Многие видели его выходящим из нотного магазина, видели около развалин Колизея, в церкви св. Петра - он любовался там знаменитой статуей Микеланджело «Моисей». Вечером мелькал он в толпе гуляющих горо­жан, слушал бродячих певцов, одаривал нищих. Иногда ходил по городу со спутниками, тоже русскими, и один из них был его брат.
Этот... человек с седеющей головой, небольшой бород­кой, мягкими и задумчивыми глазами старался не при­влекать к себе внимания. Он был неразговорчив, хотя довольно сносно знал итальянский.
Большего узнать о нем не могли.
А потом о нем забыли. Начался весенний карнавал, когда весь город точно впадает в детство. Члены город­ской управы со всей серьезностью обсуждали план про­ведения карнавала. Традиция должна быть выдержана, вместе с тем надо сделать так, чтобы этот неописуемый беспорядок выглядел как порядок.
Что же такое карнавал? Это нескончаемое шествие пестрой толпы празднично настроенных людей, усыпан­ные зрителями балконы домов. Карнавал - это музыка, песни и танцы на улицах и площадях, это веселье, став­шее на несколько дней главным занятием всех. Устраиваются маскарады, вечерами над городом вспыхивают по­тешные огни, по улицам ходят маски. Самые фантасти­ческие, веселые и страшные маски получают премии от городских властей. Улицы украшены пышными гирлян­дами цветов и разноцветными фонариками...

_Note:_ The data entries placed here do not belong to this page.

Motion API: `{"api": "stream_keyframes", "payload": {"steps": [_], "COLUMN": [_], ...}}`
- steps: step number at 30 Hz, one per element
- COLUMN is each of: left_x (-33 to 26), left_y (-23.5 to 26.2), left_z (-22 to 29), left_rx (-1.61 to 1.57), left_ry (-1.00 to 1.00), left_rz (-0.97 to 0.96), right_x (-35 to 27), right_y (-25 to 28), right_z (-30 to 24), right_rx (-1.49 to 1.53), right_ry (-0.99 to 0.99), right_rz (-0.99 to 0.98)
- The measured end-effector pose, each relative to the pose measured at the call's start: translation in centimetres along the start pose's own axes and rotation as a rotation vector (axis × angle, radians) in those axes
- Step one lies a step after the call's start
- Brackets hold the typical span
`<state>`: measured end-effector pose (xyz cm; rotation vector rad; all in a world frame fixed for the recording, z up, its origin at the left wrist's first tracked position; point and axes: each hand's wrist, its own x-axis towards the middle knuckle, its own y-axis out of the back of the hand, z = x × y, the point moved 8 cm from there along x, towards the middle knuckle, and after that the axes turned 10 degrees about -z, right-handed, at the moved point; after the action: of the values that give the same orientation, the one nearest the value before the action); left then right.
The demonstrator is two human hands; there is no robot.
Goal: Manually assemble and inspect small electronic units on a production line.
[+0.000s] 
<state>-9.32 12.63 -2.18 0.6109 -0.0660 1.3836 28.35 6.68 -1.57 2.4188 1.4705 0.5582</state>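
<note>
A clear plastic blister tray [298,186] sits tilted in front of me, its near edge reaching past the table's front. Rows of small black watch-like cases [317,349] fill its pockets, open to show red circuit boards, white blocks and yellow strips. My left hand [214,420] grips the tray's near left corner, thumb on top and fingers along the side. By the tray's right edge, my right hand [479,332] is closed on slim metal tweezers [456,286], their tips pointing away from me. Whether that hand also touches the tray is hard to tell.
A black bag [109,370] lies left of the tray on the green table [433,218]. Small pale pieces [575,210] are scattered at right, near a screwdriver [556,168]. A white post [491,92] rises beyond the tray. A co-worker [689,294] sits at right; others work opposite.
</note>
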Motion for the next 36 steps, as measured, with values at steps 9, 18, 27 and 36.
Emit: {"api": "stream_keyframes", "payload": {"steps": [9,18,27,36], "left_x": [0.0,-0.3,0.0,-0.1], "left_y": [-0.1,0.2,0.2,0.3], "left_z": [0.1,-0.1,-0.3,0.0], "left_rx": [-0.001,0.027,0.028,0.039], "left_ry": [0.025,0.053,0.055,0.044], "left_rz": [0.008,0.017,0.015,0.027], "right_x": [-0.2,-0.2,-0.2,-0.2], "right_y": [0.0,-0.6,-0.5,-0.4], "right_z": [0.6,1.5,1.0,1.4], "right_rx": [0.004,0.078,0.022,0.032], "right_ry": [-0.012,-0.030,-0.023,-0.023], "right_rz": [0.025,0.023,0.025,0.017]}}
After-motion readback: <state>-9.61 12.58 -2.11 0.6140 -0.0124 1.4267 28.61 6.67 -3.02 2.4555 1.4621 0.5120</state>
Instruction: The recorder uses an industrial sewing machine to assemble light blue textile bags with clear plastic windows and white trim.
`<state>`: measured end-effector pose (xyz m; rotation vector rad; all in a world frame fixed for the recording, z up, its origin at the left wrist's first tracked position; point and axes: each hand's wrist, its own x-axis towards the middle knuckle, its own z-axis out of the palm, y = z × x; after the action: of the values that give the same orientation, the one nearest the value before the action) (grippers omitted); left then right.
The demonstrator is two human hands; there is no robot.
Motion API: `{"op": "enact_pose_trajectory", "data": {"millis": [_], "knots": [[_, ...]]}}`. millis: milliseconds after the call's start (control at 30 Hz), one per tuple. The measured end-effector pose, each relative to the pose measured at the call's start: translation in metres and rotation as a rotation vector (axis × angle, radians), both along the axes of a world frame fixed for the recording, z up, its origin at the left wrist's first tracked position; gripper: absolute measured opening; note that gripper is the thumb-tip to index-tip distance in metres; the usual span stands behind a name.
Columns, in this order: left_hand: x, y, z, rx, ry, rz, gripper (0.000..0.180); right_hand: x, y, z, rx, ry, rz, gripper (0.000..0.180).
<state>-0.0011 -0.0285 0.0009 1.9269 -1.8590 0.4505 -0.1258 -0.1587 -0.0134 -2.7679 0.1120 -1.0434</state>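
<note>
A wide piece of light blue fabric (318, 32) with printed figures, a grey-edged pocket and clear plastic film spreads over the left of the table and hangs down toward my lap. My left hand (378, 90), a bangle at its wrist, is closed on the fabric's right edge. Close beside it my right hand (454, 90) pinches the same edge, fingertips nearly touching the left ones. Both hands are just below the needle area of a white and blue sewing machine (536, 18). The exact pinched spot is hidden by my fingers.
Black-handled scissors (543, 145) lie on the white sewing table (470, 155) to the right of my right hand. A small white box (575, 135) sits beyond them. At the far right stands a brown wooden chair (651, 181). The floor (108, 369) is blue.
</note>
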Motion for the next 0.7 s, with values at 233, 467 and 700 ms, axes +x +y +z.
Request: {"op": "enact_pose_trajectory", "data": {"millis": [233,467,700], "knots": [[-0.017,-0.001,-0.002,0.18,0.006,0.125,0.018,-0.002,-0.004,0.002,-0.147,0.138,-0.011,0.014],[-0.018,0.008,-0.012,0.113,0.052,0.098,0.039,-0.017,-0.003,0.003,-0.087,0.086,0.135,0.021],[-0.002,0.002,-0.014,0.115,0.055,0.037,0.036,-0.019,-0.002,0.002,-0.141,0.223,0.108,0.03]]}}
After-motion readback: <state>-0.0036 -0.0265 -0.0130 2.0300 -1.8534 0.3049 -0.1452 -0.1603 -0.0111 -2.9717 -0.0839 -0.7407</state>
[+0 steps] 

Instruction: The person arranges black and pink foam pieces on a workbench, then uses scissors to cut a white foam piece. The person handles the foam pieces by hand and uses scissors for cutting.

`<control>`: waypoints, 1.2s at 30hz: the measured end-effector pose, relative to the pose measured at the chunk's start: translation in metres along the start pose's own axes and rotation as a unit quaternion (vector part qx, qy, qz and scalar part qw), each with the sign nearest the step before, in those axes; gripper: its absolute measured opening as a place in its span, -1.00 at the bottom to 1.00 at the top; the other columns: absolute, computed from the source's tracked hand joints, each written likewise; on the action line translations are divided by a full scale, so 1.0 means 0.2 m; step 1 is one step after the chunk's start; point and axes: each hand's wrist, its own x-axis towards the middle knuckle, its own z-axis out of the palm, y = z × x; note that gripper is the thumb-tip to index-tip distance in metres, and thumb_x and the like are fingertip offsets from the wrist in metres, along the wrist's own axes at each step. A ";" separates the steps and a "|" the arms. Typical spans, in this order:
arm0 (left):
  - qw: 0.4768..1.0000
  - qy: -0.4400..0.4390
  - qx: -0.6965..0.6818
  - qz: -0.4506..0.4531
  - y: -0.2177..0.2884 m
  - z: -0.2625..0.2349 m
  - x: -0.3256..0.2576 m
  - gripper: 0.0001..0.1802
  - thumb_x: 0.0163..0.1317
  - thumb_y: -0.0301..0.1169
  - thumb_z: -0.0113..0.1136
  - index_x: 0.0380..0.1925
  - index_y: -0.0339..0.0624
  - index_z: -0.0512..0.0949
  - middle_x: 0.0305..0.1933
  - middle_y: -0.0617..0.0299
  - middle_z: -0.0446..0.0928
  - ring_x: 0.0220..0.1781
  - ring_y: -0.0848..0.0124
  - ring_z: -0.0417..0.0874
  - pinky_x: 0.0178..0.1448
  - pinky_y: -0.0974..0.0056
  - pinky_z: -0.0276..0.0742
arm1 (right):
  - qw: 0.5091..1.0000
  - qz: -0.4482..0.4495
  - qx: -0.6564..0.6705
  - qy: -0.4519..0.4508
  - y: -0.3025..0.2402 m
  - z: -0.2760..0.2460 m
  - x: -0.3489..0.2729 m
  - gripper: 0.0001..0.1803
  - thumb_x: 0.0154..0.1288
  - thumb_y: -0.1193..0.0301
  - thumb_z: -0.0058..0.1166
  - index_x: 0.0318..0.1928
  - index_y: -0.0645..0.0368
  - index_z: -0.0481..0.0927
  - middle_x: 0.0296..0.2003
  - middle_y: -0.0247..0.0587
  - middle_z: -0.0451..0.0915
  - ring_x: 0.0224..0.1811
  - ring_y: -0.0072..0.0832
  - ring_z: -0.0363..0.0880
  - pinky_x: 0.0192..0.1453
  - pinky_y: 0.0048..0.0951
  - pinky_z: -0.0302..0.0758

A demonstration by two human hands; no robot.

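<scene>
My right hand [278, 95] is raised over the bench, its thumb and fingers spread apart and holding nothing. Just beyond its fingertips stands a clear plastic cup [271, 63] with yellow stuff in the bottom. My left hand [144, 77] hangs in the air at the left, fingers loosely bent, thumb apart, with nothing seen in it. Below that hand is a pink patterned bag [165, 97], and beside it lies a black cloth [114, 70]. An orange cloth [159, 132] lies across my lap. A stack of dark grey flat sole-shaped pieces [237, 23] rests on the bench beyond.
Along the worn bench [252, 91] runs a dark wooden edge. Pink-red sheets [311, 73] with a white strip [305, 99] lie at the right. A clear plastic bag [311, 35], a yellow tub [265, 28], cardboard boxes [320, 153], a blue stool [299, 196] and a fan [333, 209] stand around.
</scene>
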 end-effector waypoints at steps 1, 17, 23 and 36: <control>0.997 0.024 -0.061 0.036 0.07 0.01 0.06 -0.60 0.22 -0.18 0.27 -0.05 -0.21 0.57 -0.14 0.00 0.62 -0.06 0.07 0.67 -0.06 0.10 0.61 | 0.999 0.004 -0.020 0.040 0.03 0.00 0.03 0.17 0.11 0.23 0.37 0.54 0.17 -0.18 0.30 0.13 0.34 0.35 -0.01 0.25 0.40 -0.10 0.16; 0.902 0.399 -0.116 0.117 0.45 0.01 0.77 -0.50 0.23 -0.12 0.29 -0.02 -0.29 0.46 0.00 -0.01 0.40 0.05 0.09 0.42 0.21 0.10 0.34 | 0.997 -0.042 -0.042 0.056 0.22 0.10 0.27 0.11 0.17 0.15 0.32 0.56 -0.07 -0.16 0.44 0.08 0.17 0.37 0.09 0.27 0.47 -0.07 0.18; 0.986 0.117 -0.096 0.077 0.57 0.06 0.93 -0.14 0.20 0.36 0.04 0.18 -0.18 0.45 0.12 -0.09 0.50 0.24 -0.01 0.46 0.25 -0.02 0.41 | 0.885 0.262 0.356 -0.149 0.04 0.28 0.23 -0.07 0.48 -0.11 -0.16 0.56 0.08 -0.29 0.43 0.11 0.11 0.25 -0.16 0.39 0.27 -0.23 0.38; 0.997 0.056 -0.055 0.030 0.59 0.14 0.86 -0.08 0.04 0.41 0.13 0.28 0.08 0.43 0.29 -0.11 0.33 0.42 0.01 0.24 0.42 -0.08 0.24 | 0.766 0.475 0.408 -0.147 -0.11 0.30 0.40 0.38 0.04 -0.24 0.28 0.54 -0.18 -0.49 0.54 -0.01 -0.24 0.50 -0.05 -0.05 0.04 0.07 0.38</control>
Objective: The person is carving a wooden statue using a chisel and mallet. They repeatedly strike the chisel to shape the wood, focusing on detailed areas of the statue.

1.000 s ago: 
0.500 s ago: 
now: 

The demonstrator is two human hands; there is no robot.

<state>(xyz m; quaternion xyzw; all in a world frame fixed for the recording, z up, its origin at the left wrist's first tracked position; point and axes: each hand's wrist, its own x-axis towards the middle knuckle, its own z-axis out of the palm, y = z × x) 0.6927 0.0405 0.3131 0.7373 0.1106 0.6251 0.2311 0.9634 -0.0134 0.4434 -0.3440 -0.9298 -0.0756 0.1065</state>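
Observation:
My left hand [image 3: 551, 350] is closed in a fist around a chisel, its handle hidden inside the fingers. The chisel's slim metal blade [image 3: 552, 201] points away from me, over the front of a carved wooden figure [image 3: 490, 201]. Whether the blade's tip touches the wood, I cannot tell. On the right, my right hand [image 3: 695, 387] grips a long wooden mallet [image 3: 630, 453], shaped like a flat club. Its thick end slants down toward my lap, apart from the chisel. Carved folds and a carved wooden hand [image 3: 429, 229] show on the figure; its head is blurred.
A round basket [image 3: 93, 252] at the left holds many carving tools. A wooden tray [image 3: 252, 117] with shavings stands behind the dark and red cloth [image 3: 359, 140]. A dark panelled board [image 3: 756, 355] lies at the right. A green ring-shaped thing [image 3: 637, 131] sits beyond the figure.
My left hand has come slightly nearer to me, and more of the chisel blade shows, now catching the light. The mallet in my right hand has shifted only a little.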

Петр Ильич приехал в Италию отдохнуть, осмотреть достопримечательности Рима, а главное - поработать. В Италии он не впервые, среди ее городов ему особенно полюбилась Флоренция. В этом тихом, уютном городе хорошо работалось, а Петр Ильич особенно ценил та­кую возможность.
Сюжеты для своих произведений чаще всего он нахо­дил сам, иногда предлагали друзья, а бывало, и дирек­ция императорских театров. Петр Ильич считал, что да­же неплохо писать по заказу. Работал он каждый день в одни и те же часы - не ждал вдохновения, оно при­ходило само в часы работы, и это были лучшие часы жизни,
О чем же он будет писать сейчас? Этого Петр Ильич еще не решил, а пока бродил по древнему и прекрасному Риму, смотрел и слушал. Слушал он песни, а значит, саму жизнь, потому что в песне отражается душа чело­века.
* * *
В Риме Чайковский написал «Итальянское каприч­чио».